Being let go of work in such times, or taking time off is completely fine, and nothing to be ashamed of. What matters is how you present this information on your resume, and ultimately to your employer.
Use this instance to write about your professional and personal growth in this pandemic, and how that makes you a better employee. If you took up a part time job, write about why you chose to do part time, what kind of part time it was, how that connects to your motivation to work in the target industry.
With this in mind, talk about the skills you mastered, what new programming languages you learned, if you were able to broaden your knowledge about a new field in the IT industry such as e-commerce, or if you worked on polishing your knowledge of a trusted industry. This will not only add an edge to your resume, and make you stand out from other employees- but will also let your recruiter know that you are a hardworking and dedicated individual outside work as well.

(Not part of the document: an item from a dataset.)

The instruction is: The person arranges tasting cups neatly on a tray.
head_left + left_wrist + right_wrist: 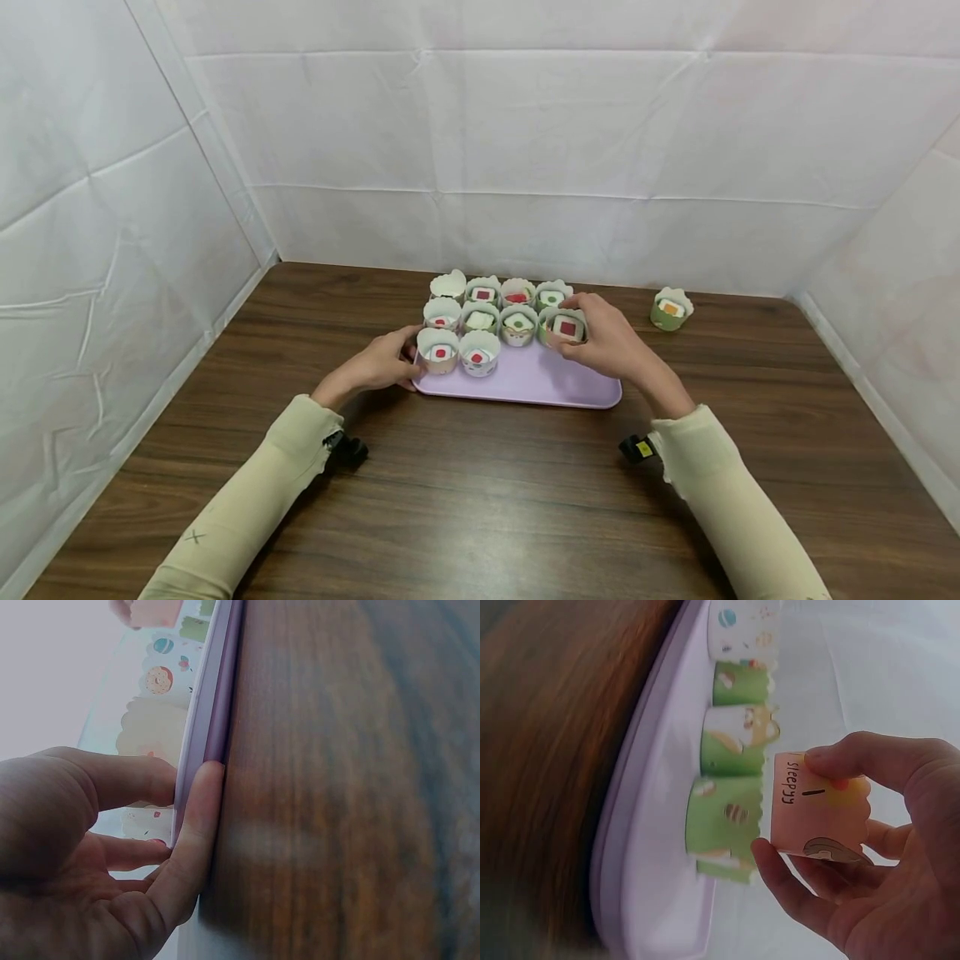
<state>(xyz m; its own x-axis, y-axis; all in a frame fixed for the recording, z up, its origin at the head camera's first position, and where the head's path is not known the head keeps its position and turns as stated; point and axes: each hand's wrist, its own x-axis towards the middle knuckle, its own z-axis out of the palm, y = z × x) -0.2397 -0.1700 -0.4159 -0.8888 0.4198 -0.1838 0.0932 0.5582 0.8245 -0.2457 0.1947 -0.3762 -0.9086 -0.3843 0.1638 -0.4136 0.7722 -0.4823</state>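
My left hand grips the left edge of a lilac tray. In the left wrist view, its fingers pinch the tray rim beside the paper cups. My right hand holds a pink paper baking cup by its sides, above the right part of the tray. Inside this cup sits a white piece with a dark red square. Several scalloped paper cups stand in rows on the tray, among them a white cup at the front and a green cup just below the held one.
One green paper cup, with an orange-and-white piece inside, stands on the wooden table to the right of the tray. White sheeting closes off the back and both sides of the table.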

To summarize, we discussed four must-haves in a post pandemic resume. It is important to use numbers to reflect how much you accomplished at a job and how that impacted the company. Next up is the importance of remote specific skills such as communication and time management. It is paramount to show that you are just as productive and efficient when working from home without the physical presence of a boss, as you would be in an office. Last but not the least is building and maintaining an online presence on job hunting websites such as LinkedIn. There have been cases of people receiving job offers from just their profile. Lastly, it might be good to include how well you used the time when you were not employed for personal or professional reasons.

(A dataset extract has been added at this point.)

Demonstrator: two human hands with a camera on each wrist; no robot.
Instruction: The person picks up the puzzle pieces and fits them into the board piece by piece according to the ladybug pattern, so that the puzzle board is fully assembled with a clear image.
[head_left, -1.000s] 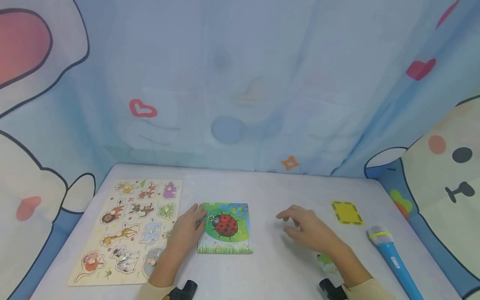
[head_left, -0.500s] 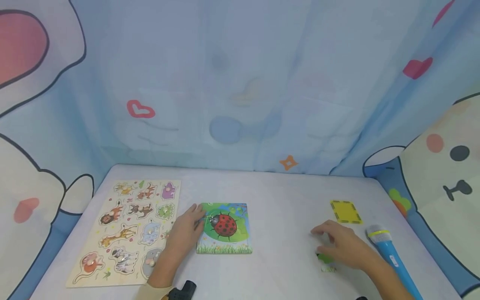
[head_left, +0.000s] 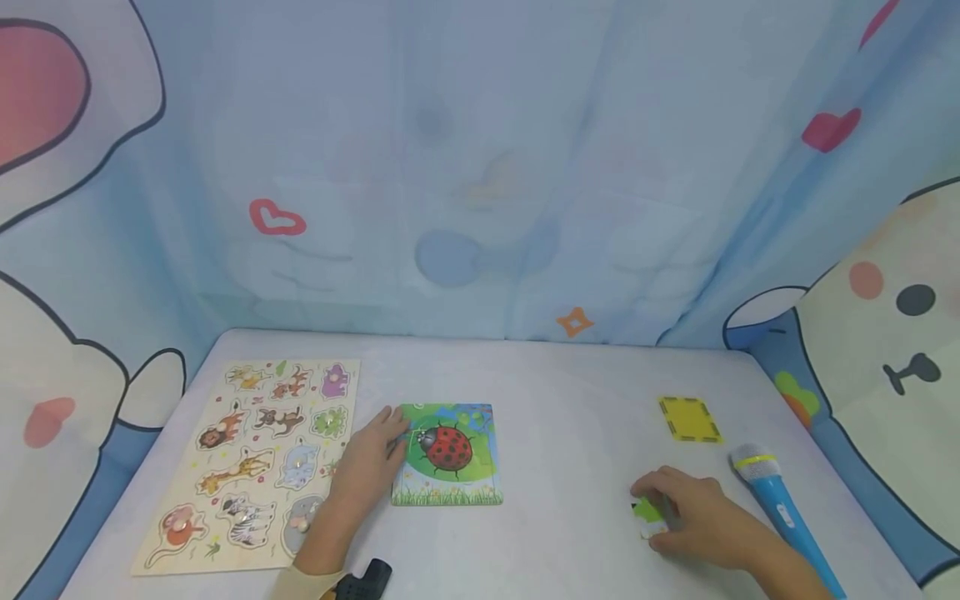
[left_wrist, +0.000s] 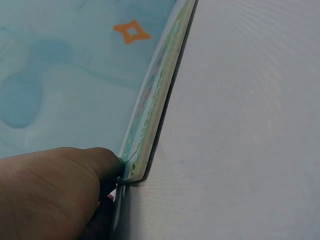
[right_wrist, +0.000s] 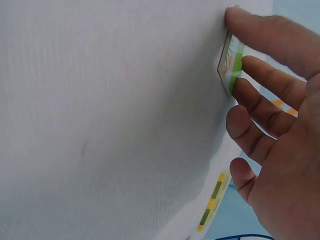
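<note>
A square ladybug jigsaw puzzle [head_left: 447, 450] lies flat on the white table. My left hand [head_left: 367, 462] rests against its left edge, with the thumb [left_wrist: 102, 160] touching near a corner in the left wrist view. To the right, my right hand [head_left: 701, 517] pinches a small green and white puzzle piece [head_left: 649, 515] by its edges, between the thumb and the fingers. The same puzzle piece [right_wrist: 232, 65] stands close to the table surface in the right wrist view. Fingers cover part of it.
A wooden animal peg board [head_left: 247, 467] lies left of the left hand, partly under that forearm. Beyond the right hand is a flat yellow square [head_left: 690, 418]. A blue toy microphone [head_left: 783, 512] lies beside the right forearm. A patterned curtain [head_left: 480, 167] hangs behind the table.
My right hand has moved right and toward me, down to the small puzzle piece, and now grips it. The left hand has stayed at the ladybug puzzle.
</note>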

Ultimately, whether you choose to make use of these pointers or not, your goal is to convince a potential employer to recruit you and your reasons for the same should be incontestable. It becomes crucial for IT engineers in Japan to display how you managed the shift from offline to online. Engineering, more often than not, is considered to be an onsite job. However, with the very sudden and complete shift to online, your scope of work also changed, and in the end- it is up to you to work with the tides or against them.